__WHAT YOU ARE ASKED TO DO__
Transcribe, word for word and without additions, each line below from the one containing "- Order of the" through the one containing "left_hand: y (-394", both ends included.

Stored dataset items
========
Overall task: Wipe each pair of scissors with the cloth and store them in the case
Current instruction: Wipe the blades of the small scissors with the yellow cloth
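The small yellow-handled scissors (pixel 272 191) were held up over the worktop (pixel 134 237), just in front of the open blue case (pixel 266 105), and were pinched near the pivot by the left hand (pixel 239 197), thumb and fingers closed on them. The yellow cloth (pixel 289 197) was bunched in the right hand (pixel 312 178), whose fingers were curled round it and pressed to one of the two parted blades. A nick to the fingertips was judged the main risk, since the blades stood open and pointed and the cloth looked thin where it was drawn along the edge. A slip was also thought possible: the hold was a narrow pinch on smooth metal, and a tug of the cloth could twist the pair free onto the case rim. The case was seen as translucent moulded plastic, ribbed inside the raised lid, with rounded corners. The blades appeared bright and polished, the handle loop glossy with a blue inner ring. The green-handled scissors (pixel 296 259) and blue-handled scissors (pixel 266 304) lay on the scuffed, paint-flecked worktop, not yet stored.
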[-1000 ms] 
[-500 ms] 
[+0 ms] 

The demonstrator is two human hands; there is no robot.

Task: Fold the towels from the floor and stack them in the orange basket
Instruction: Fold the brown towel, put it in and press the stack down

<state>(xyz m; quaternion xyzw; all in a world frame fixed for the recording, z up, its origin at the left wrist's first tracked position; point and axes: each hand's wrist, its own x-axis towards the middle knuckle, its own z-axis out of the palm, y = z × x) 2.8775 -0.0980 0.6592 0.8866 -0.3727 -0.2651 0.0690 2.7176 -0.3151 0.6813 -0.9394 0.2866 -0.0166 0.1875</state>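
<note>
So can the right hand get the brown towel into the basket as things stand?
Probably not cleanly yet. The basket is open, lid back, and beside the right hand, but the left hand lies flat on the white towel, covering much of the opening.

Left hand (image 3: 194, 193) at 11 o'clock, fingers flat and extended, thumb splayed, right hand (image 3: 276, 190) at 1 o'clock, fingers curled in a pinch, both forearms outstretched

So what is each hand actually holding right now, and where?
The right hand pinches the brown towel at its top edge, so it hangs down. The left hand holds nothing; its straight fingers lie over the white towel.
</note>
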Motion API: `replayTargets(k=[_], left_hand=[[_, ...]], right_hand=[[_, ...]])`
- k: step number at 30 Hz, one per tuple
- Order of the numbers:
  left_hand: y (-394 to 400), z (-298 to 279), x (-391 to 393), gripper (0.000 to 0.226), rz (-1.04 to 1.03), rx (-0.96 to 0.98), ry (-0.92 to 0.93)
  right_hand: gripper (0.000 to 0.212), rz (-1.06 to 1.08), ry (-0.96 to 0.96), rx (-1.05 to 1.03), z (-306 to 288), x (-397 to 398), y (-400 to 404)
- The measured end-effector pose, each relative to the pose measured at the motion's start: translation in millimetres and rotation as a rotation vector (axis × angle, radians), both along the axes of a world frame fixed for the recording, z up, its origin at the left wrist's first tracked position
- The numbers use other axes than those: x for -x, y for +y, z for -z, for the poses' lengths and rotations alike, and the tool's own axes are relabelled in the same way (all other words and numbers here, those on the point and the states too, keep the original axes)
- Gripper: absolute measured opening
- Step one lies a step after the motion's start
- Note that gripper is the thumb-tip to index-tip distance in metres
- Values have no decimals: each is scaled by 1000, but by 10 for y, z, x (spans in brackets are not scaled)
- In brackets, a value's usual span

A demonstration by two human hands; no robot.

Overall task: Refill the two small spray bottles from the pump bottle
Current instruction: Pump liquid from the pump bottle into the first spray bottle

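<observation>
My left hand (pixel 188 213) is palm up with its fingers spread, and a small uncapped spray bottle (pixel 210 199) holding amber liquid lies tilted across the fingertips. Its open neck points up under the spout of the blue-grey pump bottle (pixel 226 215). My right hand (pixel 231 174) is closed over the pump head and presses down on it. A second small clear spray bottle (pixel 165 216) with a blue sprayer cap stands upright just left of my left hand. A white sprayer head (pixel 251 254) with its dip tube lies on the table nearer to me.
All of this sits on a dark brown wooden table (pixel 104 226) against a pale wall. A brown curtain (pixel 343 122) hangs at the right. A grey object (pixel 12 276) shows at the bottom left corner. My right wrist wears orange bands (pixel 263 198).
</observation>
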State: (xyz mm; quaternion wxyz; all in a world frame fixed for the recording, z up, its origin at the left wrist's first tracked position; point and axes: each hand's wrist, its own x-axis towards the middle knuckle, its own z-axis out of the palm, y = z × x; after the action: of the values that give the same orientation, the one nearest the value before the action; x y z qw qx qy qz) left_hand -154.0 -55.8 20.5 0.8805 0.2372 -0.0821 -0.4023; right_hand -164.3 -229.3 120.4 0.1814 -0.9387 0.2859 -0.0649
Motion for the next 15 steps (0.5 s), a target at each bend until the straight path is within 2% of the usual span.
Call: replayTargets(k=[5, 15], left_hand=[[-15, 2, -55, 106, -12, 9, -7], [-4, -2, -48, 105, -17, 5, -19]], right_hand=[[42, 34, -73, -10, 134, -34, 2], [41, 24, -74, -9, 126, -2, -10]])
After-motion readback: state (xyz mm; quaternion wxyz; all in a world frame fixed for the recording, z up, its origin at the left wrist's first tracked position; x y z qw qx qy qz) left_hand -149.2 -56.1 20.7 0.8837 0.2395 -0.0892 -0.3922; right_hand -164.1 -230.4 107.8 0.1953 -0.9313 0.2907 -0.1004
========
__TASK RESPONSE__
- Order of the numbers:
  left_hand: y (-394 to 400), z (-298 to 279), x (-391 to 393), gripper (0.000 to 0.226), rz (-1.04 to 1.03), rx (-0.96 to 0.98), ry (-0.92 to 0.93)

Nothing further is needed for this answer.